When a folder contains more than one HTML file, a file selector appears in the sidebar. Pick the document you want to inspect, then use the preview area like a compact browser window. You can switch device widths, scroll through the rendered page, reload the current file, or clear the session. This HTML viewer is designed to keep review tasks visible and predictable.
Developers often receive generated files that need a quick visual review. QA teams may need to confirm whether an export still renders after a release. This online HTML viewer removes small setup steps and helps both groups inspect output without opening a full development environment.
Not every person who handles HTML needs a code editor. Content editors, support agents, and operations teams may only need to confirm whether a saved page looks correct. The HTML viewer lets them open the file, check the rendered result, and report missing assets or layout issues with clearer evidence.
Students can use this online HTML viewer to understand the difference between source files and rendered pages. Teachers can use the HTML viewer to demonstrate how asset folders affect the final view, especially when an assignment includes images, media, or linked CSS.
Chat exports often include avatars, emoji, screenshots, audio, video, and pagination scripts.
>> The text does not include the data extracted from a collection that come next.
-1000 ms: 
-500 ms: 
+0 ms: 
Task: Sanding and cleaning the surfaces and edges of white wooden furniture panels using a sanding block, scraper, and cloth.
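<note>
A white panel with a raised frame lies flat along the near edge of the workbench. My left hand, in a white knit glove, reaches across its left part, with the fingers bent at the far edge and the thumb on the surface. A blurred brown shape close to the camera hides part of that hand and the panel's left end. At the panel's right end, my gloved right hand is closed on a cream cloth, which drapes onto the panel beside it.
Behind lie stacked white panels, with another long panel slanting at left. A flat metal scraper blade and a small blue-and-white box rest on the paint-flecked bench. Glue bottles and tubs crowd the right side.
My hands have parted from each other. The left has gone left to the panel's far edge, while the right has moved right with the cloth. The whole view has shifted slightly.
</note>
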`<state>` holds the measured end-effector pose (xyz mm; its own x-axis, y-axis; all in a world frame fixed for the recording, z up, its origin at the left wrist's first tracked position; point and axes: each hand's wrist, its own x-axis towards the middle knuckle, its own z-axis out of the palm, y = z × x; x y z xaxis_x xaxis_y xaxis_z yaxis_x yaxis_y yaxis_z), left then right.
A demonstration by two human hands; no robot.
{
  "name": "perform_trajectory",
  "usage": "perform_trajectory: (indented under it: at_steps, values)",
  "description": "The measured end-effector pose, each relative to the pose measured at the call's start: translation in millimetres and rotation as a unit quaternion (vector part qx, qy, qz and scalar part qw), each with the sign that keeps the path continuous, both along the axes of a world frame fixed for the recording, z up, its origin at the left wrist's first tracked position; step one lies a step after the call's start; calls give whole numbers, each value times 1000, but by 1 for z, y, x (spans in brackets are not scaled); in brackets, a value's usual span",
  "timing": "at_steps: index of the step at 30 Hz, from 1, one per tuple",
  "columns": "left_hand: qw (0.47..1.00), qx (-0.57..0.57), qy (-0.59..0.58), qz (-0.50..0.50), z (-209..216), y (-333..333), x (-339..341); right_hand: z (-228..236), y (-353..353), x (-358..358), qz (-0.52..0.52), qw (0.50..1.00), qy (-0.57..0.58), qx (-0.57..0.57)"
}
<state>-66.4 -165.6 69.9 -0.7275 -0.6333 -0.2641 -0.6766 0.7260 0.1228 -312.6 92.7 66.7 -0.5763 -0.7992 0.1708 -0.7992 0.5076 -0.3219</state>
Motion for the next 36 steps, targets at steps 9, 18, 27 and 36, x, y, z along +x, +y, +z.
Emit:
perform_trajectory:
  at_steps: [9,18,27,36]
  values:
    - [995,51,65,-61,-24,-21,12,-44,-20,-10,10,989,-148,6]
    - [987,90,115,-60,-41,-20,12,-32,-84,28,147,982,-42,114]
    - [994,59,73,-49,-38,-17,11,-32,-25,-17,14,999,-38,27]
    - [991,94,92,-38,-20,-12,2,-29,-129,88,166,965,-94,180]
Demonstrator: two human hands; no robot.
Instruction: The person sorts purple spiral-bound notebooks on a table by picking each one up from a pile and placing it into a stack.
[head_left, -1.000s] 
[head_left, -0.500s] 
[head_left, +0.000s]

This HTML viewer is a good fit because it can load the HTML file together with its local folders and show the page in a controlled preview frame.
Automated tools often produce HTML reports with charts, tables, styles, and image folders. The online HTML viewer gives you a fast way to verify that the report is readable before sharing it with a client, teammate, or reviewer.
Before reusing a saved HTML block in a CMS or email workflow, it helps to inspect spacing, structure, and media references. This HTML viewer gives you a focused preview without requiring a full web project.
Yes. The online HTML viewer is a browser-based utility for quickly previewing local HTML files. Open the page, choose your file or folder, and review the rendered result.
No. The current HTML viewer reads selected files in your browser and creates temporary object URLs for the preview session. Your HTML and assets stay local while you use the tool.
External URLs can remain in the HTML file, but loading depends on the browser, your network, and remote server rules. Local resources work best when you choose the full folder that contains them.
Yes. Scripts are enabled by default because many real HTML exports need JavaScript to render correctly. You can turn scripts off if you want the online HTML viewer to provide a more restricted preview.
Choose the full folder instead of only the HTML document. Missing media usually means the HTML file references local paths that were not included. The HTML viewer needs those files to map assets into the preview.
No. This page is primarily an HTML viewer, not a coding editor. It is built for opening existing files and checking the rendered output. If your task is reviewing a saved document, this online HTML viewer is the right fit.